Rudnevs: Ich fühle mich sehr wohl. Die Mannschaft hat es mir aber ausgesprochen leicht gemacht in den ersten Tagen und Wochen. Beim FC herrscht ein guter Teamgeist, die Neuen werden sofort integriert. Und natürlich haben wir in der Vorbereitung intensiv an unserer Abstimmung gearbeitet, haben im Training und in den Testspielen defensiv die Dreierkette einstudiert, aber auch im 4-4-2 gespielt.

bundesliga.de: Wie bewerten Sie die Konkurrenzsituation im Kölner Angriff? Wie funktioniert das Zusammenspiel mit Antony Modeste?

Rudnevs: Tony ist ein super Stürmer. Seine 15 Tore in der vergangenen Saison sprechen für sich. Natürlich können wir auch zusammen vorne spielen. Insgesamt haben wir viele richtig gute Offensivspieler: Leo Bittencourt, Simon Zoller, Yuya Osako, auch Marcel Risse und Konstantin Rausch können über die Flügel Druck machen.

bundesliga.de: Wie stark schätzen Sie die Geißbockelf ein? Glauben Sie, dass der 9. Platz der vergangenen Saison erneut erreicht werden kann oder gar noch mehr?

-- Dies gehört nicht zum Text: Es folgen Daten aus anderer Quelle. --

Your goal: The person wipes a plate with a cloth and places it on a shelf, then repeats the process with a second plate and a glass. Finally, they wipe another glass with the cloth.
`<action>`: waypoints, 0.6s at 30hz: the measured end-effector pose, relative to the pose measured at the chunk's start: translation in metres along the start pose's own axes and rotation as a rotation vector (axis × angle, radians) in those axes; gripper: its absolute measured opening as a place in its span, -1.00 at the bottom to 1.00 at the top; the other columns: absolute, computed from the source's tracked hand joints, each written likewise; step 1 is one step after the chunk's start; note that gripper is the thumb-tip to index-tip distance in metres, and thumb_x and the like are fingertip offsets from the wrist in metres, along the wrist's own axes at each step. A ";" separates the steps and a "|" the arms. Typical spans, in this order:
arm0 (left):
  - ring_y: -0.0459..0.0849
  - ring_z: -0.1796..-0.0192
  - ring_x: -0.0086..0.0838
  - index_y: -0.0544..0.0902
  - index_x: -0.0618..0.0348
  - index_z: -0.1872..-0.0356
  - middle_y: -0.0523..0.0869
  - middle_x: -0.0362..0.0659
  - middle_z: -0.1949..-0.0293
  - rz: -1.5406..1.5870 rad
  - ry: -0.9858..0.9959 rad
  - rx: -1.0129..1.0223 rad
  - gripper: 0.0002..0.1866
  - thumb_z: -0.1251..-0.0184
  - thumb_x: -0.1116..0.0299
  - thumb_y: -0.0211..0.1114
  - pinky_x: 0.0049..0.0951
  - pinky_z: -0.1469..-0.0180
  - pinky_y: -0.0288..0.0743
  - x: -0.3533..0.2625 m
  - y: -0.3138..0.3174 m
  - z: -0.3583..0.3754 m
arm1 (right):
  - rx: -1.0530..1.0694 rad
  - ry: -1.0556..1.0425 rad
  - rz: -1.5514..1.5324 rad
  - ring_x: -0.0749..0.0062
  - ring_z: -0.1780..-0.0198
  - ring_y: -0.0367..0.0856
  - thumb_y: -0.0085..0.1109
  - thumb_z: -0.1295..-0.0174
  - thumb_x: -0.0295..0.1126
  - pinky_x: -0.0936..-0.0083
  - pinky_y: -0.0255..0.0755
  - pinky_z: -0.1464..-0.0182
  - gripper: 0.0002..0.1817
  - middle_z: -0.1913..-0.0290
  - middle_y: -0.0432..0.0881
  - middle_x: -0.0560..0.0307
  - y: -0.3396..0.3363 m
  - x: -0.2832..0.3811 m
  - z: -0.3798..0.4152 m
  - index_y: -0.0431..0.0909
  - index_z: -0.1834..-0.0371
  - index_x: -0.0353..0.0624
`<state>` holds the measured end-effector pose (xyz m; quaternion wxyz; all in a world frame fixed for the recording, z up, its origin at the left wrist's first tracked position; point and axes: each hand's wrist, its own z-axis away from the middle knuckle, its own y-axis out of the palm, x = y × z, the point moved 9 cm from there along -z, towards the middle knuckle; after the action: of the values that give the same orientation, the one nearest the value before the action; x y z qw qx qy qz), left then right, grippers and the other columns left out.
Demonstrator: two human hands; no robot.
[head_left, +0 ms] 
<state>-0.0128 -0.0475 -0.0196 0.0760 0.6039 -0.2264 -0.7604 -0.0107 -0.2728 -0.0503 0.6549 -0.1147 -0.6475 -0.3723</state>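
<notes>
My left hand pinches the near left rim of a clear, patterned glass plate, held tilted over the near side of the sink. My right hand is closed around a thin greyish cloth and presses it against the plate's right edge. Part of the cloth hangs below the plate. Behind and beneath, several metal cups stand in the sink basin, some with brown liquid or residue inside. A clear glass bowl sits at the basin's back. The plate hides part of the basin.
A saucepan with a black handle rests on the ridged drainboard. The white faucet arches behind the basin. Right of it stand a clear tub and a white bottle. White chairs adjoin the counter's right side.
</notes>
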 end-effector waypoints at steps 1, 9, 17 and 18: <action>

Rudnevs: Wir haben uns als Mannschaft gemeinsam das Ziel gesetzt, Platz neun zu bestätigen bzw. zu verteidigen. In der Bundesliga gibt es starke Konkurrenz, dennoch glauben wir, dass unserer Mannschaft wieder den Sprung in die obere Tabellenhälfte schaffen kann. Wir sind auf jeden Fall sehr motiviert und freuen uns auf den Start.

bundesliga.de: Hatten Sie schon die Gelegenheit, Ihrer Verwandtschaft den Kölner Dom zu zeigen?

Rudnevs: (lacht) Meine Verwandten wohnen ja in Lettland. Wenn sie demnächst nach Köln kommen, ist dafür bestimmt die Gelegenheit.